En el sueño, yo estaba en la terraza de una escuela esotérica y como era año nuevo, si bien era de tarde, quería encender tres cristos de año nuevo que había encontrado. Los cristos de año nuevo eran unos cristos vestidos, con los brazos abiertos como bendiciendo, como barriletes hechos sobre una estructura de madera balsa en cruz con papel fino y una pizca de pólvora que se encendía al levantar vuelo la ligera estructura en el aire. Los esotéricos salían a impedirme mi acción pero al final me dejaban encender uno. Yo lo lanzaba hacia el sur y el cristo de año nuevo salía con un mal presagio, encendiéndose antes de tiempo, el fuego apenas demasiado cargado del lado derecho. Las llamas se extendían hacia otras imágenes sagradas. Se suponía que había que dejarlas extenderse para que se expresara el destino.

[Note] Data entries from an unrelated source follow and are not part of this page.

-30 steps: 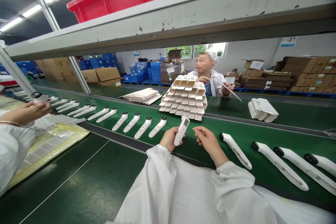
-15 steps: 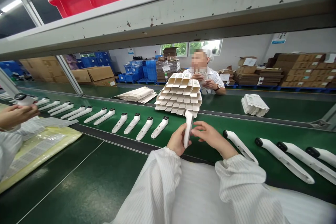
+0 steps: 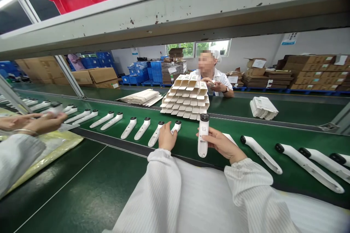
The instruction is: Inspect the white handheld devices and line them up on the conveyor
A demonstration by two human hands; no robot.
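Note:
My right hand (image 3: 222, 143) holds a white handheld device (image 3: 203, 142) upright, its black end up and a small printed label facing me. My left hand (image 3: 167, 137) is over the green belt (image 3: 109, 136), its fingers apart between two white devices; the fingers partly cover the device (image 3: 175, 127) on their right, and whether they touch it I cannot tell. A row of similar devices lies on the belt to the left, among them one (image 3: 142, 128) near the middle. More lie to the right, such as the one (image 3: 262, 154) beyond my right wrist.
Behind the belt stands a stack of open white boxes (image 3: 186, 96), with flat cartons (image 3: 142, 97) beside it. A person (image 3: 218, 80) works opposite. At the left, another person's hands (image 3: 43, 122) hold a blurred white item. A metal shelf beam (image 3: 164, 11) crosses above.
My left hand has let go of the device and moved left over the belt. My right hand now holds the device, turned label-side towards me. The belt devices have shifted right.

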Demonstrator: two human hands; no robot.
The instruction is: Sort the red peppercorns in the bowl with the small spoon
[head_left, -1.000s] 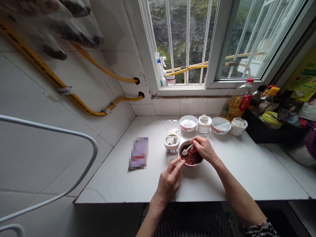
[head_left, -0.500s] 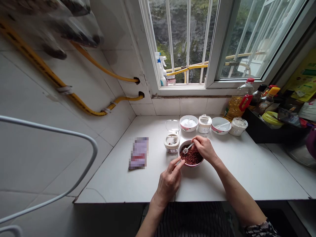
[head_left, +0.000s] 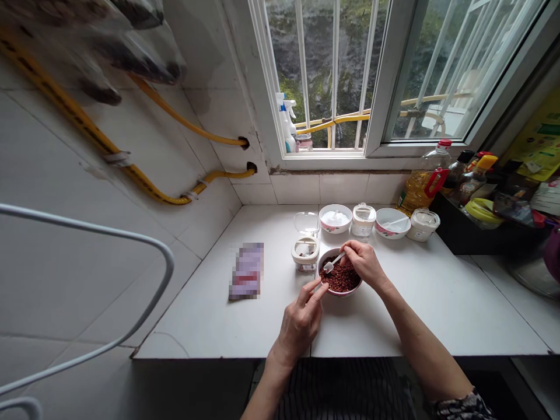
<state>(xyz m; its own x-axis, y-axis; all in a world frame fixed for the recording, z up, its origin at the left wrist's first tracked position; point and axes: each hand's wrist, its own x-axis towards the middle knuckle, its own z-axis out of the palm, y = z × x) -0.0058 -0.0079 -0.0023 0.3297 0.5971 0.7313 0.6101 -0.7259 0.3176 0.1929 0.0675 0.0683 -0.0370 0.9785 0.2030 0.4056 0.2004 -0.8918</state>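
Observation:
A bowl [head_left: 345,293] with a pinkish outside stands on the counter, filled with small dark red-brown grains [head_left: 343,279] that look like peppercorns. My right hand [head_left: 365,265] pinches the handle of a small white spoon [head_left: 329,267], whose scoop rests at the top of the grains. With thumb and fingertips, my left hand [head_left: 303,318] grips the bowl's near-left rim. Just left of the bowl sits a clear seasoning jar [head_left: 305,252] with a cream rim; its transparent lid [head_left: 306,222] stands raised behind it.
Along the back are a bowl of white powder [head_left: 335,219], another jar [head_left: 363,219], a bowl with a white spoon [head_left: 392,224] and a third jar [head_left: 423,225]. An oil bottle [head_left: 422,181] and a black box of bottles [head_left: 459,230] stand right. A purple packet [head_left: 246,271] lies left.

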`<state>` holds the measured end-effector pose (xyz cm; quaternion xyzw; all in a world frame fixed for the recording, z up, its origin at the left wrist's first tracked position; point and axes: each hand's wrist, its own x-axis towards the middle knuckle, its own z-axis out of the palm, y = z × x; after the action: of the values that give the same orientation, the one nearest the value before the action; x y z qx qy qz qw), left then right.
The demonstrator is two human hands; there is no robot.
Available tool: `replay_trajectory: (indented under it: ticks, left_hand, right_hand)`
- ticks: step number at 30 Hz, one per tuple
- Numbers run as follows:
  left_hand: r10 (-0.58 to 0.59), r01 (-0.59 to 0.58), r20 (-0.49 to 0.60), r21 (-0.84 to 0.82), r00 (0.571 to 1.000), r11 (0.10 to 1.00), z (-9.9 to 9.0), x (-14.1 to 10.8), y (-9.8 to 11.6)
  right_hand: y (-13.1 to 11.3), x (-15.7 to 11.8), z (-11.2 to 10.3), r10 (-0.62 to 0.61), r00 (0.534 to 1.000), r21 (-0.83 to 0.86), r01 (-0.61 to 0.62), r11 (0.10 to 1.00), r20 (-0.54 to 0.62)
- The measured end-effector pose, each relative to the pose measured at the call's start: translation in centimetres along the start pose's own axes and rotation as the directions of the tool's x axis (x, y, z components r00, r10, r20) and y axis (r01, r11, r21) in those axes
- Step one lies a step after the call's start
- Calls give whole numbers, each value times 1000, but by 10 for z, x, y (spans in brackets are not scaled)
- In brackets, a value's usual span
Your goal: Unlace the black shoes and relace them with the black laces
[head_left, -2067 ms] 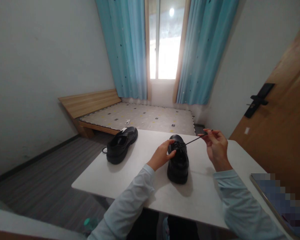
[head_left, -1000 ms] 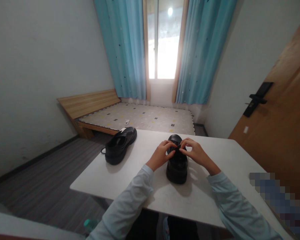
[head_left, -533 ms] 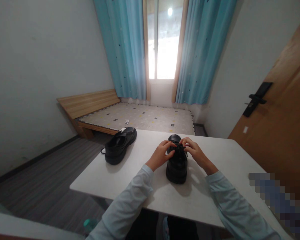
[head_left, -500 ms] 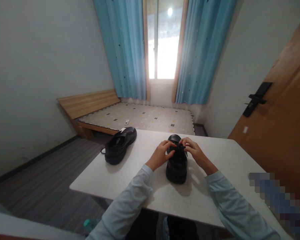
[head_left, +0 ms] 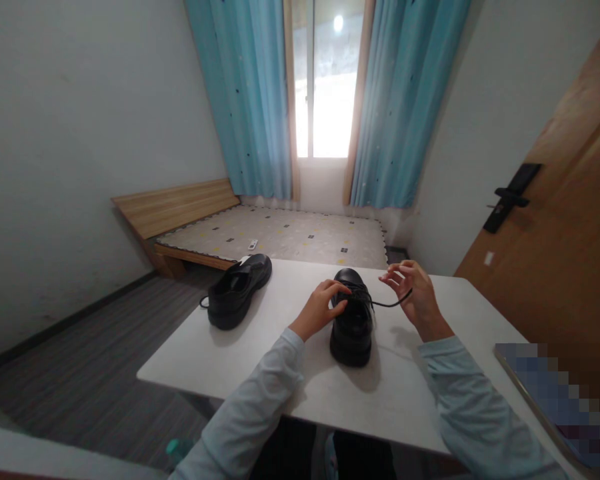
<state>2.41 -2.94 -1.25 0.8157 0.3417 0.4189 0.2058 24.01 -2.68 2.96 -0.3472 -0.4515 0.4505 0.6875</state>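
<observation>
A black lace-up shoe (head_left: 351, 343) stands on the white table (head_left: 260, 360) in front of me, heel towards me. My left hand (head_left: 321, 308) is at its left side, thumb and fingers closed on the shoelace at the opening; the exact grip is partly hidden. To the right of the shoe, my right hand (head_left: 414, 297) is raised with its fingers apart. One loose black shoelace (head_left: 387, 305) stretches from the shoe across to the palm side of this hand, its tip showing there. The fingertips do not appear to pinch it.
A second black shoe (head_left: 230, 303) sits at the table's left, a lace loop hanging by its heel. At the right edge lies a flat, pixelated object (head_left: 555, 407). Beyond the table is a bed (head_left: 290, 230) with a small white item (head_left: 253, 245). A wooden door (head_left: 555, 267) stands right.
My right hand has moved from the lace knot out to the right, and a lace now extends from the shoe towards it. My left hand has stayed at the shoe.
</observation>
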Motion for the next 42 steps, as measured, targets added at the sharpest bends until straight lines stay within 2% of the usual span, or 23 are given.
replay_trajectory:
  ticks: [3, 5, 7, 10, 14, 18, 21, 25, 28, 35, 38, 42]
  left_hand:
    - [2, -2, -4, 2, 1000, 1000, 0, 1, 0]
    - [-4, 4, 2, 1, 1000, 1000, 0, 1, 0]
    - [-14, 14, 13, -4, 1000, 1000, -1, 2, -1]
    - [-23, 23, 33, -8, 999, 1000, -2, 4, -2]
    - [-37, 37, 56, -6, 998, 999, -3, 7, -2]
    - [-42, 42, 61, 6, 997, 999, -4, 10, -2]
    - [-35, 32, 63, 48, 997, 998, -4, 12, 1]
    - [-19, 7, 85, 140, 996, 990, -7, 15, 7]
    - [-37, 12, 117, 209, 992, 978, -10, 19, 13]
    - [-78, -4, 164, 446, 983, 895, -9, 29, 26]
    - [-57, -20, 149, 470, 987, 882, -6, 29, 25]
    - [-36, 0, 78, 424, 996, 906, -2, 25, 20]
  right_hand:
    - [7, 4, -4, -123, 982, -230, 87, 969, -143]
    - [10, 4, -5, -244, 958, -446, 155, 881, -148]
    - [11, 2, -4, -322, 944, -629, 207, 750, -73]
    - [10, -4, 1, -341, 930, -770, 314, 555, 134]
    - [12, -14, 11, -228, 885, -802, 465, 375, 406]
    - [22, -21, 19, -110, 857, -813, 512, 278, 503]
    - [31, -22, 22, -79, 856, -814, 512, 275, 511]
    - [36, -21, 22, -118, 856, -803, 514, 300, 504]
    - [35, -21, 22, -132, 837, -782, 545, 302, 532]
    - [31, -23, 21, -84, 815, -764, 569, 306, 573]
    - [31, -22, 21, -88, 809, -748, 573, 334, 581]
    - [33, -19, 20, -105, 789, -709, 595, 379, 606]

El sueño seguía con más gente y objetos extraordinarios pero a las 7AM volvieron a despertarme los del 10, esta vez con peor onda que nunca. El tono había cambiado, ya no era burlón, era neutro y curioso en el pibe y la piba y durísimo y furioso en el padre. Por lo poco que alcancé a oír, los pibes preguntaban por un gatito y el padre se quejaba de las pulgas. "¡Pulgas! Cómo no tienen plata para...". Hay un par de gatos más en el vecindario, debe haber una plaga general y por lo visto este tipo se las agarra con los dos más visibles. Justamente ayer tuve que llevar al gato a despulgarlo porque estaba infestado más allá del alcance de los pulguicidas normales. Se lo veía mal, temí que fuera algo peor. Yo había perdido la noción del tiempo en medio de la amargura que me producen los insultos diarios y no mantuve el ritmo de las aplicaciones, aparte de que los otros gatos me lo contagian. Una luca me salió el tratamiento de emergencia. Tengo que llevar a la gata también. Es un círculo vicioso, no me refiero a las pulgas ni a los gatos. He notado sus devastadores efectos en otra gente pobre que lleva más tiempo viviendo en esta zona o similares, los desafortunados de la clase media baja cloacal.

La erosión constante de los insultos, quejas y malas caras sin saludo, día a día, siempre proferidos o ejecutados con la actitud de no rebajarse a dirigirnos la palabra ni mirarnos de frente, va destruyendo al yo, minando la estima de sí, quieras o no, le des bola o no, respondas o no, hagas lo que hagas, elijas sentir lo que elijas sentir, new age u old age o lo que puta se te ocurra inventarte como fákin mecanismo de negación, te gastan, te lijan, te revientan.

Empezás a caerte, a sacar menos seguido la basura, a bañarte día por medio, a no salir corriendo a reponer perfumes y desodorantes, a que ya no te importe tanto la mugre de la ropa, a dejar de pensar en juntar para terminar de pintar la casa, total ya no salís, ni al patio salís, total hagas lo que hagas es lo mismo, te van a seguir puteado todos los putos días a las siete de la mañana, en su mitología del desprecio vas a ser siempre la que vino de la villa sin importar quién vayas a ser o quién hayas sido y sin darte cuenta te vas convirtiendo primero y ante miradas relativamente benignas en hippie, es decir en alguien cuya entropía de self malherido es mal leída como una estética voluntaria de la precariedad; ahora ya sos alguien que se demora respecto de todo y tiene que vivir explicándose. Un día te mirás al espejo y no te reconocés, y un día llegarán la asistenta social o el 911 o el camino más directo al desahucio que te puedan encontrar. O el infarto. Lo estuvieron planeando desde que llegaste, desde el día 1, gil de barrio vos con tu alegría simple y tus animalitos y tus plantas.